[Data provided]:
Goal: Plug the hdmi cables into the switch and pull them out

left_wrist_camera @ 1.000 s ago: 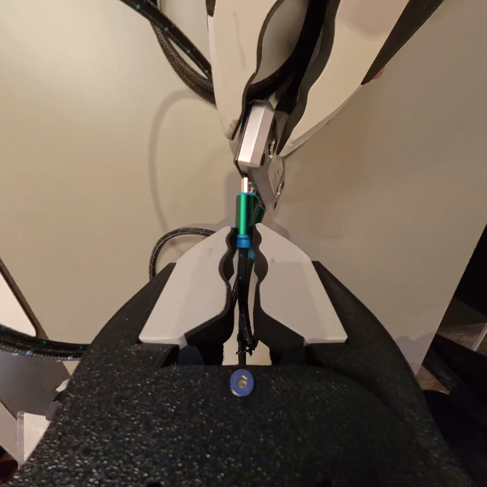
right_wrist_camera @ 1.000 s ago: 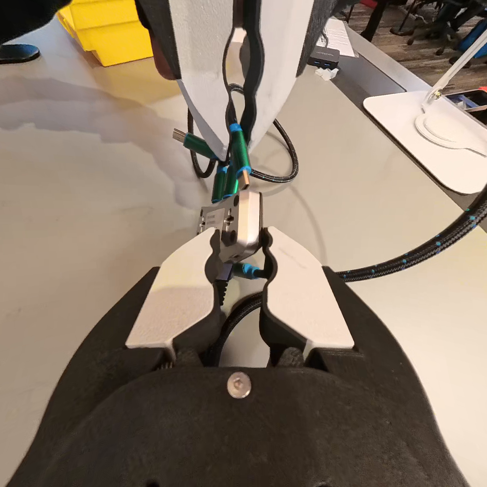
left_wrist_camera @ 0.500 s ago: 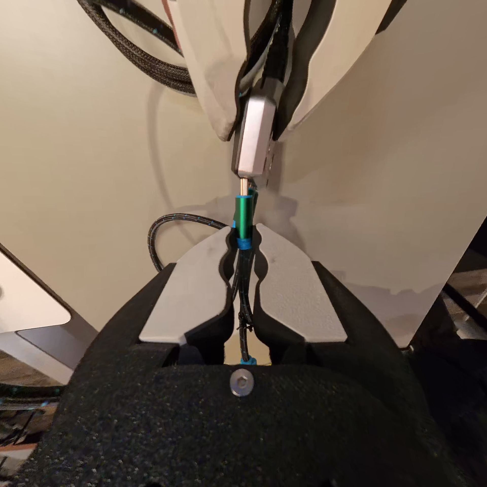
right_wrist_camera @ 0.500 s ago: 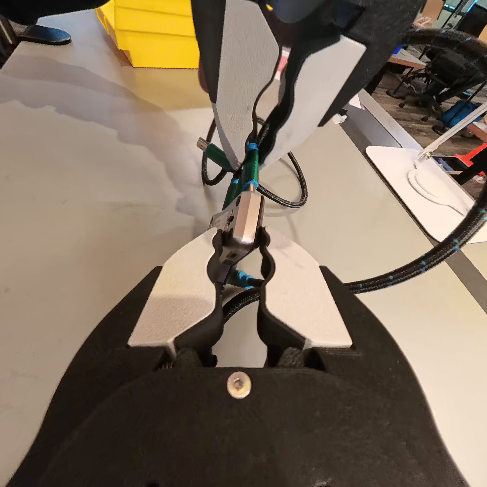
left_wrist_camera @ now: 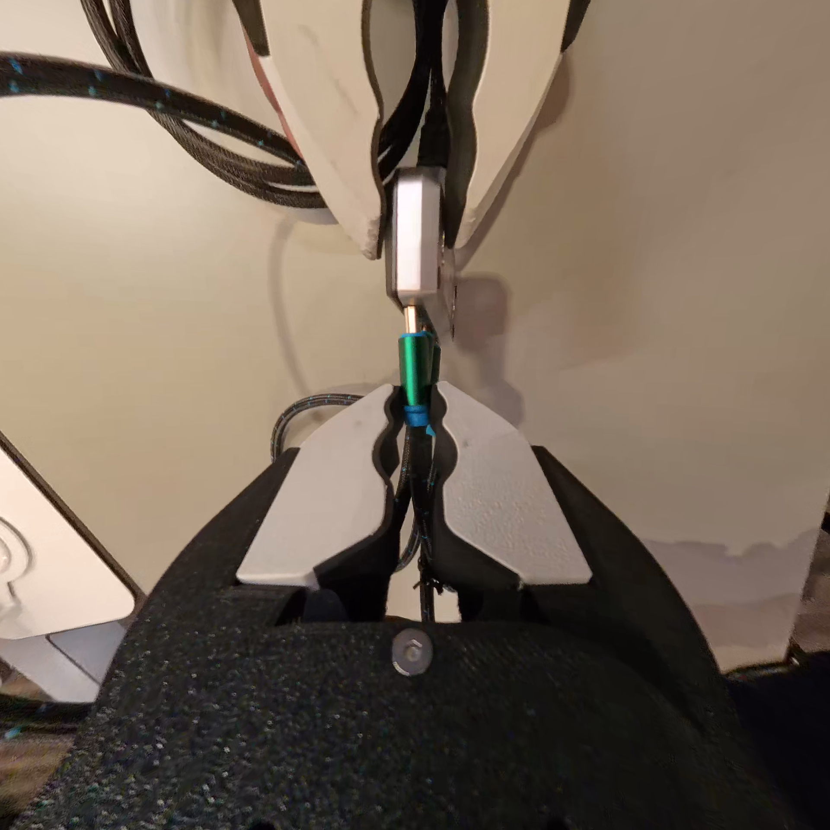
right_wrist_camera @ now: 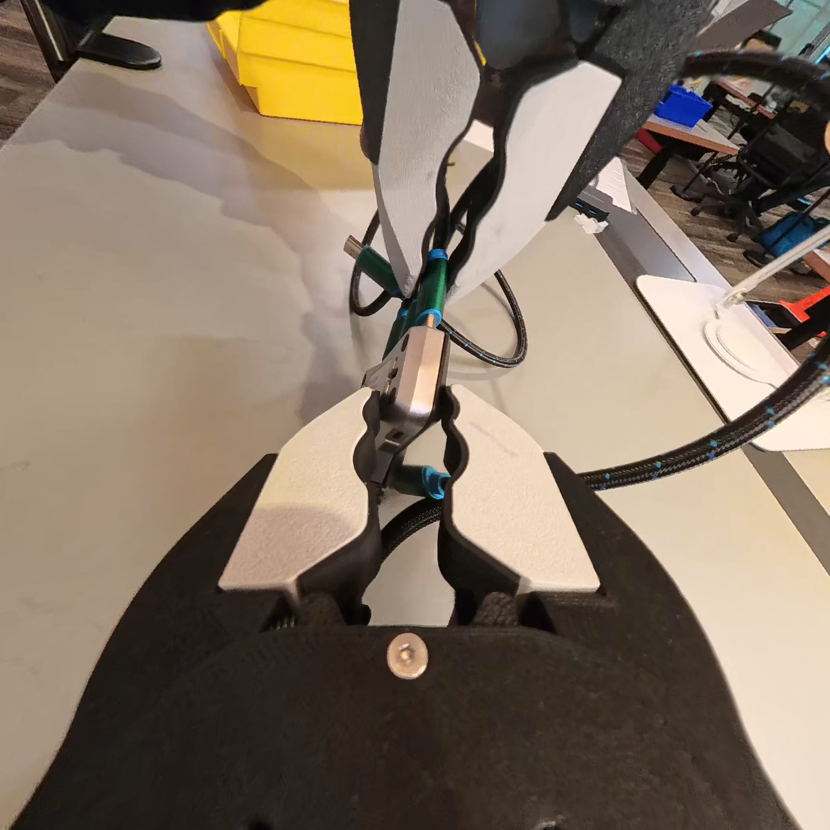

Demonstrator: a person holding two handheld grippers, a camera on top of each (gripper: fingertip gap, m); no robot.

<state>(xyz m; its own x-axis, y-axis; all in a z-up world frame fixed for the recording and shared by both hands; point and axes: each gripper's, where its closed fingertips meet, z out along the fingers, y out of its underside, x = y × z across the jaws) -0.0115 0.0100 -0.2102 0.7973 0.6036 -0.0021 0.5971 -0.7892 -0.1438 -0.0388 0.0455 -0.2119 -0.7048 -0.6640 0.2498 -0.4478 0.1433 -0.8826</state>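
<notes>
My left gripper [left_wrist_camera: 417, 395] is shut on a green cable plug [left_wrist_camera: 414, 369] with a blue collar. Its metal tip sits in the end of the silver switch [left_wrist_camera: 415, 236], which the other gripper holds facing me. In the right wrist view my right gripper [right_wrist_camera: 411, 397] is shut on the silver switch [right_wrist_camera: 420, 373], held above the table. The left gripper [right_wrist_camera: 431, 274] comes down from above with the green plug [right_wrist_camera: 432, 287] meeting the switch's far end. Another green plug [right_wrist_camera: 415, 478] sticks out near the switch's near end, and more green plugs [right_wrist_camera: 373, 265] hang beside.
Black braided cables [right_wrist_camera: 507, 323] loop on the beige table [right_wrist_camera: 157, 314]. A thick braided cable [right_wrist_camera: 673, 453] runs off to the right. Yellow bins [right_wrist_camera: 296, 67] stand at the back. A white pad [right_wrist_camera: 718, 341] lies at the right edge. Spacing between my two grippers at the tips: around 5 cm.
Both grippers have swung so the plug and switch line up straight. The plug tip has gone from beside the switch's end to seated in it. Both keep their hold.
</notes>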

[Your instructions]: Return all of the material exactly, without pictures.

[Result for this task]:
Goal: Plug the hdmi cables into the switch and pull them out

left_wrist_camera @ 1.000 s ago: 
right_wrist_camera @ 1.000 s ago: 
left_wrist_camera @ 0.500 s ago: 
right_wrist_camera @ 0.500 s ago: 
left_wrist_camera @ now: 
right_wrist_camera @ now: 

Demonstrator: a person holding two handheld grippers, a camera on top of each (gripper: fingertip gap, m); no robot.

<state>(xyz m; its own x-axis, y-axis; all in a z-up world frame fixed for the recording and shared by both hands; point and axes: each gripper's, where its closed fingertips meet, z out along the fingers, y out of its underside, x = y × z across the jaws) -0.0115 0.0100 -0.2102 0.7973 0.6036 -0.0021 0.5971 -0.7892 -0.1438 -0.0388 0.0455 -0.2119 -0.7048 -0.6640 0.2498 -0.4478 0.1433 -0.8826</state>
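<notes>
My left gripper [left_wrist_camera: 417, 395] is shut on a green cable plug [left_wrist_camera: 414, 369] with a blue collar. Its metal tip sits in the end of the silver switch [left_wrist_camera: 415, 236], which the other gripper holds facing me. In the right wrist view my right gripper [right_wrist_camera: 411, 397] is shut on the silver switch [right_wrist_camera: 420, 373], held above the table. The left gripper [right_wrist_camera: 431, 274] comes down from above with the green plug [right_wrist_camera: 432, 287] meeting the switch's far end. Another green plug [right_wrist_camera: 415, 478] sticks out near the switch's near end, and more green plugs [right_wrist_camera: 373, 265] hang beside.
Black braided cables [right_wrist_camera: 507, 323] loop on the beige table [right_wrist_camera: 157, 314]. A thick braided cable [right_wrist_camera: 673, 453] runs off to the right. Yellow bins [right_wrist_camera: 296, 67] stand at the back. A white pad [right_wrist_camera: 718, 341] lies at the right edge. Spacing between my two grippers at the tips: around 5 cm.
Both grippers have swung so the plug and switch line up straight. The plug tip has gone from beside the switch's end to seated in it. Both keep their hold.
</notes>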

What came before makes up the full response.